The class has been developed so travellers of all ages and abilities can perform the exercises safely from their seats – and it’s believed to be the first time a yoga class has taken place on a moving train.
To get passengers in the right frame of mind, the “Tranquil Train” carriage hosting the sessions was decorated with fresh eucalyptus and lavender to fill the carriage with soothing aromas.
The initiative was trialled after a study also commissioned by Heathrow Express found more than half of public transport users find travel stressful following the Covid-19 pandemic.
Celest Pereira said: “Travelling can get very fraught – there’s lots going on, lots of things to think about, and it’s very deadline driven – so it can be a very intense experience.
“By hosting these classes we’re hoping to alleviate those pressures and help passengers be in the present moment, feel less overwhelmed and relieve any muscle tension.
“There’s no reason why travel can’t be tranquil – and often it’s about training your brain to think a little differently.
“And that’s largely what these meditation and yoga sessions are doing – they aim to help passengers clear their heads through breathing exercises and particular body stretches.”
The study of 2,000 adults also identified the most frustrating aspects of travel – including delayed departures (52 percent) and crowds (48 percent).
Missing flights, trains, or buses (47 percent) also leads to aggravation, as does trying to find a seat (43 percent) and worrying you’ve forgotten something like your passport or the tickets (40 percent).
Other worries include getting lost (38 percent), being separated from your luggage (33 percent), and missing travel announcements (29 percent).
So perhaps it’s no wonder 72 percent would like operators do more to make travelling on public transport more relaxing.
Joe Bence, a 26-year-old from London who was among those who boarded the Heathrow Express “Tranquil Train”, said: “I have such a busy life and usually look at my phone on the train – but today I completely switched off.
“The class was a nice distraction from life, it made my day.”
And 31-year-old Talitha Lindo, also from London, added: “I enjoy going to new places but I’m not too keen on the travel aspect – it’s too busy and rushed.
“So, something like this is really great – it’s made me feel how I think you should feel when travelling, and I’m a lot more excited about my trip now.
“I’m feeling very zen, so the exercise has definitely worked.”
Those polled also revealed how operators might be able to reduce passenger worry when travelling – including more “quiet carriages” (39 percent) and reserved seats (39 percent).
Free snacks or refreshments (36 percent) would also make a difference, as would reserved places for luggage (32 percent) and onboard entertainment to take mind off things (30 percent).
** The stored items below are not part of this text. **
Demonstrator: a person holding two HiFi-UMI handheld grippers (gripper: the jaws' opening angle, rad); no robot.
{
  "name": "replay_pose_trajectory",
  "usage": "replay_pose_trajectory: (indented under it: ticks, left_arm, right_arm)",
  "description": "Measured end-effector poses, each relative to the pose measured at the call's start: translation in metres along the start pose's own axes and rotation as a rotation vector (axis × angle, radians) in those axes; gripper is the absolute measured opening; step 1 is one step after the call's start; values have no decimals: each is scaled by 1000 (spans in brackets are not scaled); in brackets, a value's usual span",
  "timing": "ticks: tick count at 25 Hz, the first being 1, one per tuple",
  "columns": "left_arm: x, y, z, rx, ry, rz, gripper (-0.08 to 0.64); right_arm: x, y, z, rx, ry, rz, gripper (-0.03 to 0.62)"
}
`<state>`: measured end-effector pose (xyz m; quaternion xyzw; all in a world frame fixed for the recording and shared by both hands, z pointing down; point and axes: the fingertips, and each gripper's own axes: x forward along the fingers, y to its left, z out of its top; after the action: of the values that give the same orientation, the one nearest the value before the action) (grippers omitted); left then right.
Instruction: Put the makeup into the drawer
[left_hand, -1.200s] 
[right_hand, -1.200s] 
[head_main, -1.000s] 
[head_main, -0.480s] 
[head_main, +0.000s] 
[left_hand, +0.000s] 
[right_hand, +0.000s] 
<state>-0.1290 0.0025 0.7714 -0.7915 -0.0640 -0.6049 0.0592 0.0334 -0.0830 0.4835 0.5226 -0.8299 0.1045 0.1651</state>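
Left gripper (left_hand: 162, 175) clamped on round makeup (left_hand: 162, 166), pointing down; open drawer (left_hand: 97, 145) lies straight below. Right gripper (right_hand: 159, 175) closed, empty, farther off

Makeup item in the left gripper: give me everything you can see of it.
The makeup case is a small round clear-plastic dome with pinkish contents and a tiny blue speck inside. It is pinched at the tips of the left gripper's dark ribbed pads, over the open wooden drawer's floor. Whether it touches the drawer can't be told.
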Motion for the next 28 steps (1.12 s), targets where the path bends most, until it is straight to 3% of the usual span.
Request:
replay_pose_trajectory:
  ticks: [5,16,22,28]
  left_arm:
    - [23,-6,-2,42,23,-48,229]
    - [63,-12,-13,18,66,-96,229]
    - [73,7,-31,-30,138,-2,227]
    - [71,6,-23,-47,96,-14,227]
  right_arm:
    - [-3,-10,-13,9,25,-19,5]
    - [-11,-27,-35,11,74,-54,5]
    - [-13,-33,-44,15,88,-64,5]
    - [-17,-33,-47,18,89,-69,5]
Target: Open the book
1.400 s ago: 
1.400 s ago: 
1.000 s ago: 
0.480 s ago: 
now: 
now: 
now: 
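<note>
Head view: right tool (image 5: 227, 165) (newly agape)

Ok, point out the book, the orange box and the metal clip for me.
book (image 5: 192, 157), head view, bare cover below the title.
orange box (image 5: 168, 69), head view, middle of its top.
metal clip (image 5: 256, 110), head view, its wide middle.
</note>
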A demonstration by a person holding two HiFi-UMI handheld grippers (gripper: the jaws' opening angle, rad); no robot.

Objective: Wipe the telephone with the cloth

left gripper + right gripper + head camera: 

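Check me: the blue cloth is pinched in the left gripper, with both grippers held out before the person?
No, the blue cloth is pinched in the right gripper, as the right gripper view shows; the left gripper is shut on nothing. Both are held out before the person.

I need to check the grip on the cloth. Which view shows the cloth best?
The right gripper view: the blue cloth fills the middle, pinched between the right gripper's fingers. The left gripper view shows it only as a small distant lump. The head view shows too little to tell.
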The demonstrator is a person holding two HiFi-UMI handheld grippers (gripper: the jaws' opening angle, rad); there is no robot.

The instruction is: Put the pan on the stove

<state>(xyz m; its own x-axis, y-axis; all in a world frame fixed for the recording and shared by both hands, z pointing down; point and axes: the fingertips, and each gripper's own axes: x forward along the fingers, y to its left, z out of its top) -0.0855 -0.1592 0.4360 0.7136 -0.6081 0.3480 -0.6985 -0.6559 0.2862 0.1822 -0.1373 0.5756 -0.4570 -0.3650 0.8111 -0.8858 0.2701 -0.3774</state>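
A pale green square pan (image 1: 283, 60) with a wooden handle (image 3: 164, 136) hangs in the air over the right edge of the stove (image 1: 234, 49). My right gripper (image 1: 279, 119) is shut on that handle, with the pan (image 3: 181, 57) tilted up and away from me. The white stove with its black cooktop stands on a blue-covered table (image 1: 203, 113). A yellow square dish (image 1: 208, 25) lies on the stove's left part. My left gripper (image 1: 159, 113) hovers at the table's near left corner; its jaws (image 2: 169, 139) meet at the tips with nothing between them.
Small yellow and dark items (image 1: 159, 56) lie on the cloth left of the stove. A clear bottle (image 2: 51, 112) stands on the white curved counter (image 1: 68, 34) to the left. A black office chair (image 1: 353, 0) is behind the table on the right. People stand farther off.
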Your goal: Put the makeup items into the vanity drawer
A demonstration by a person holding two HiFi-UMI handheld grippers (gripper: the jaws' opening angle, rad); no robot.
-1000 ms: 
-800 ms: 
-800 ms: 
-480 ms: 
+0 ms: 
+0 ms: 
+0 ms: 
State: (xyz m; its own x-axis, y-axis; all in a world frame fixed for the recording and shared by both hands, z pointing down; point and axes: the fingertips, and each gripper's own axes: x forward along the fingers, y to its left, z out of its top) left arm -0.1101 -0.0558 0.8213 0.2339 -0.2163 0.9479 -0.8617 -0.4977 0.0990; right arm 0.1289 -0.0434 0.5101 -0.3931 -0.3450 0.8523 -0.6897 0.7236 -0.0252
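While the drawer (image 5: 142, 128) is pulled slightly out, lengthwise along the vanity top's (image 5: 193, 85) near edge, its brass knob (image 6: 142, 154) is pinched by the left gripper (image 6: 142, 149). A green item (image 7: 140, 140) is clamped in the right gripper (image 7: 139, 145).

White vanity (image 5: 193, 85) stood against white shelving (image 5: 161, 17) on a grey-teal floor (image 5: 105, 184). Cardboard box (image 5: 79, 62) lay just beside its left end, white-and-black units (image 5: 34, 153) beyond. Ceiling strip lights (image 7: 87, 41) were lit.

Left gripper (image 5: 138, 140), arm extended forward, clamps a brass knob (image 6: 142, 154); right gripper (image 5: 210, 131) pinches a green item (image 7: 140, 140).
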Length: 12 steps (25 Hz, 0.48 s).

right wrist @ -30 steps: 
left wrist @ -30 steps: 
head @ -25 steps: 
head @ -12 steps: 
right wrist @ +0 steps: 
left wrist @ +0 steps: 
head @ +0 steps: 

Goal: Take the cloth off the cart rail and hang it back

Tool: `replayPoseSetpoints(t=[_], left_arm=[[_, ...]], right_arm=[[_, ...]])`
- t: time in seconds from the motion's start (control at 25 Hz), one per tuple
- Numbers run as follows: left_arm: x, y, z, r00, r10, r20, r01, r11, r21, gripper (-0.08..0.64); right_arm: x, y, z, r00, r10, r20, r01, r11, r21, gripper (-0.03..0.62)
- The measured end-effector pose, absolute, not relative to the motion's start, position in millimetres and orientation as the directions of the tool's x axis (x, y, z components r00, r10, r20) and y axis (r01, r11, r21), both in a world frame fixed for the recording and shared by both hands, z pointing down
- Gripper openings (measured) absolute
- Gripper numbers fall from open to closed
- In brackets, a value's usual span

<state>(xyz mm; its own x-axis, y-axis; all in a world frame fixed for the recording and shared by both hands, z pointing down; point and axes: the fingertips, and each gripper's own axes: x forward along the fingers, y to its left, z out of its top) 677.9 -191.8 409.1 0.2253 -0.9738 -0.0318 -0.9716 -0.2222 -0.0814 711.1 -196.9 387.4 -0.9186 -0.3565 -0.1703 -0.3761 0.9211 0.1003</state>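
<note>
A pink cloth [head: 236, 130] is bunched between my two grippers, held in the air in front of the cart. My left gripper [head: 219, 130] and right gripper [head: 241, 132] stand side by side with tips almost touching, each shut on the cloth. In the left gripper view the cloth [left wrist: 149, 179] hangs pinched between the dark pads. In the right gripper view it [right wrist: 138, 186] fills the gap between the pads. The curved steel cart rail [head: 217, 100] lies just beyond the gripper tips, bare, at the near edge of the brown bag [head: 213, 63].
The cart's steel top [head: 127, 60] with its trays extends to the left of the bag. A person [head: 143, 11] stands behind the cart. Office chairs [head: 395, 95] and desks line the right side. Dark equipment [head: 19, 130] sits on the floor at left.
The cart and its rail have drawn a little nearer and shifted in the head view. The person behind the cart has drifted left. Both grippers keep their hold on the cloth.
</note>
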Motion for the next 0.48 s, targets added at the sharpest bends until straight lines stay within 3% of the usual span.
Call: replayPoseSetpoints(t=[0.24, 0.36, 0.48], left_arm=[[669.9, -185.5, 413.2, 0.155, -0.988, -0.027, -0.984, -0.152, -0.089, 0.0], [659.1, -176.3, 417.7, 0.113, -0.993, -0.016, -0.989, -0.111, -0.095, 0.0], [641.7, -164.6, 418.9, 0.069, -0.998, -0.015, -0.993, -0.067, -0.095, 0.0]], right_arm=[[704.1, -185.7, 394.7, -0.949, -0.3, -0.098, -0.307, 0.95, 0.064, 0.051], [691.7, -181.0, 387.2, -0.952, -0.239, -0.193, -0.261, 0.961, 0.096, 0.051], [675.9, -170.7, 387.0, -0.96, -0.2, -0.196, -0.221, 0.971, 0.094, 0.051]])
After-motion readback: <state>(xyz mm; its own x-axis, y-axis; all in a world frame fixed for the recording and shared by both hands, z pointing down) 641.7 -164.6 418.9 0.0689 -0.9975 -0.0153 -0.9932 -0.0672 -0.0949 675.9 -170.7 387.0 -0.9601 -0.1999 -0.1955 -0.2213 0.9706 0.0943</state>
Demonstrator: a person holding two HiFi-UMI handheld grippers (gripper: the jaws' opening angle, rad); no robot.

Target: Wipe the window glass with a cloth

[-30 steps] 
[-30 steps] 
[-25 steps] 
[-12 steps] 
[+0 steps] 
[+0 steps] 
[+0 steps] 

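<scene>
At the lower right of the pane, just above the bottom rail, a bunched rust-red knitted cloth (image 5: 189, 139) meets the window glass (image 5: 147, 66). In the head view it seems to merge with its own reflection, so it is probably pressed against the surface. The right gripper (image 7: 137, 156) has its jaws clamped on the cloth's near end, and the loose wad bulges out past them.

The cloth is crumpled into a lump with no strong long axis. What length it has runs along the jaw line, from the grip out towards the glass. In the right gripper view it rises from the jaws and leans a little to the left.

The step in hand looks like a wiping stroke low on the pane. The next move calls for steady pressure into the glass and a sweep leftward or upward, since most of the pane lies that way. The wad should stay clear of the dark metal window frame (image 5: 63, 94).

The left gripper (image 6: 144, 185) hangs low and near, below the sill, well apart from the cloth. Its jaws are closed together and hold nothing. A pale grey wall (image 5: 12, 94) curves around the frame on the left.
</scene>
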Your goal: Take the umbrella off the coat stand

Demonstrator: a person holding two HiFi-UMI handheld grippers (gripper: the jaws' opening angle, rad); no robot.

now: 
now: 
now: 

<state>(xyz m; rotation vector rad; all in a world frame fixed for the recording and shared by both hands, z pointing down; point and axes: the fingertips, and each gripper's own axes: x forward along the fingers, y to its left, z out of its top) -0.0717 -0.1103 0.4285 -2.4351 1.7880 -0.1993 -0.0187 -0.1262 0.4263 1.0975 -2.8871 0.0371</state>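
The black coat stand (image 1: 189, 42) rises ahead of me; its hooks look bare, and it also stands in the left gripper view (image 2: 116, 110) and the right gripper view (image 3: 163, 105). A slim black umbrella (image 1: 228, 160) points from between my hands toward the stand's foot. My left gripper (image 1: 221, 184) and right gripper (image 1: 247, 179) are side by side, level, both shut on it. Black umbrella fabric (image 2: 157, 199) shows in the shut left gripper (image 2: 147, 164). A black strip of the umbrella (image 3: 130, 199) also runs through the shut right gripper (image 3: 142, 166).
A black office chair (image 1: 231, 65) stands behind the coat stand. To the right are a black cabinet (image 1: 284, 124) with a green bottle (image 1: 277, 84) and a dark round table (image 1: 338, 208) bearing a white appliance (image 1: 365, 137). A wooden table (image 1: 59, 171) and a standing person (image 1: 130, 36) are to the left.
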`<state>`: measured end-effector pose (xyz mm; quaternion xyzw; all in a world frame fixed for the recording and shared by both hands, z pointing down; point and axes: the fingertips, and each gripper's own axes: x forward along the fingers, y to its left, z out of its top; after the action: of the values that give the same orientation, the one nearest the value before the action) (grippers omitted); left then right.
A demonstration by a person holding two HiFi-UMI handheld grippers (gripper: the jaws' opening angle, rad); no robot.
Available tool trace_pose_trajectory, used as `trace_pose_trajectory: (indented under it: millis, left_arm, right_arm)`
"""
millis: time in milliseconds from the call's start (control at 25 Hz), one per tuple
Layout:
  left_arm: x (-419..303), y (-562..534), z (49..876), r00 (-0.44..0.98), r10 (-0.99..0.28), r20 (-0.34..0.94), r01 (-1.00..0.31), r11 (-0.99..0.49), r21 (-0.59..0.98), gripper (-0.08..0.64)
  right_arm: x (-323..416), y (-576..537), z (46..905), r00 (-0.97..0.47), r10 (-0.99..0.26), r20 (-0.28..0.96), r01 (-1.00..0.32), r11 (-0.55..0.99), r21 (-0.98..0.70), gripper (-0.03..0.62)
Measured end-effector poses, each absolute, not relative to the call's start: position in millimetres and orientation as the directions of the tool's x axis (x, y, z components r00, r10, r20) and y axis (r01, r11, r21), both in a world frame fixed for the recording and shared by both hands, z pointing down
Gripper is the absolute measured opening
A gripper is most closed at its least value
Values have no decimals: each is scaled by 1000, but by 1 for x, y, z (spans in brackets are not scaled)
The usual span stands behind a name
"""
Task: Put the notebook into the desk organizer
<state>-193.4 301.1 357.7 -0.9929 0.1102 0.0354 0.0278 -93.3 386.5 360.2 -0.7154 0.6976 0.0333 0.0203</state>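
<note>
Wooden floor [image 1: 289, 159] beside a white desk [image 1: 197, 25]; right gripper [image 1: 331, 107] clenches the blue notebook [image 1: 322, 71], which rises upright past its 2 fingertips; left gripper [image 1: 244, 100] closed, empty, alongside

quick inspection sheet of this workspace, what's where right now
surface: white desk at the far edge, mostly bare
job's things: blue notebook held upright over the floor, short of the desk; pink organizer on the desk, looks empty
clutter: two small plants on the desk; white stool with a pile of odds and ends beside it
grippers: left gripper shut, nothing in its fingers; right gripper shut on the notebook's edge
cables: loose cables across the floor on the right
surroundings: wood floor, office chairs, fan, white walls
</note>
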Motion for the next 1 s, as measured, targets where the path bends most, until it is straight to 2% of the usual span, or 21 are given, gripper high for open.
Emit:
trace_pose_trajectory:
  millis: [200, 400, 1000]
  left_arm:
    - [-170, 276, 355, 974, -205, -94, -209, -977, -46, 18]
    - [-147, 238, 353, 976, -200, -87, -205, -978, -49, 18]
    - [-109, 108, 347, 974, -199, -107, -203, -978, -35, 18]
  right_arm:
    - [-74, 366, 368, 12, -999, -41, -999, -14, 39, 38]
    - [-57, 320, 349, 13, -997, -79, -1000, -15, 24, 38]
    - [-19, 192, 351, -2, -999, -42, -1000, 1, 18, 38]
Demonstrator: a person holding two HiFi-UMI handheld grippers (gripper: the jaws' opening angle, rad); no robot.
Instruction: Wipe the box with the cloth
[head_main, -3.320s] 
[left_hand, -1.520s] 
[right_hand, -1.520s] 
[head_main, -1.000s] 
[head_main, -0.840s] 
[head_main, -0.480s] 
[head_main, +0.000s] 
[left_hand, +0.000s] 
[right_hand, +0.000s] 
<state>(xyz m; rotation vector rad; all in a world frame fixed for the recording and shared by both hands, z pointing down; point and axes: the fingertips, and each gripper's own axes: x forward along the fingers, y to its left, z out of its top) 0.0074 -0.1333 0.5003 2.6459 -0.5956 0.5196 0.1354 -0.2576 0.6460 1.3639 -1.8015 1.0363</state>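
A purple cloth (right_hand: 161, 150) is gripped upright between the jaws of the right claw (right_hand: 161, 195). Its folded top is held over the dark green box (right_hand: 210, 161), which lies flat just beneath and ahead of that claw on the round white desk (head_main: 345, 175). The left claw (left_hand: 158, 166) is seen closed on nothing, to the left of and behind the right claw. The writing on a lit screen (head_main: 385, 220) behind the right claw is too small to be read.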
Three in ten (30 percent) would also like tranquil music to be played during journeys, while a quarter (24 percent) think calming fragrances would help, according to the OnePoll.com data.
And the eucalyptus aroma on the “Tranquil Train” made an impression on many passengers.
Commenting on her experience, Elizabeth, from Washington DC, said: “This was a real pick me up, especially after a long over night flight. The smell is so wonderful.”
The poll revealed onboard yoga classes get the thumbs up from around a fifth (18 percent) – so passengers who missed this experience on the “Tranquil Train” yesterday can relive the moment on Heathrow Express over the next year as their on-board media screens will show a short recording of the class, for future passengers to get involved and relax.
The flowers used on board for the event have been fashioned into 45 beautiful bouquets and donated to a local Paddington charity, LDN London – who are giving a bouquet to brighten each of their 45 services.
A spokesman from Heathrow Express said: “We’ve always aimed to provide a premium service which is easy and straightforward, while giving passengers all the facilities they need.
“Our trains run every 15 minutes and offer the quickest transfer between Heathrow and Central London, so if passengers need to get somewhere fast our service is one they can rely on.
“But we’re only one part of the journey – many passengers have already spent hours on trains or planes before they travel on our service, by which point they can be feeling quite tense and exhausted.
“So hopefully initiatives like the “Tranquil Train” will ease worries and help to relax passengers as they get back to travelling following the COVID-19 pandemic.”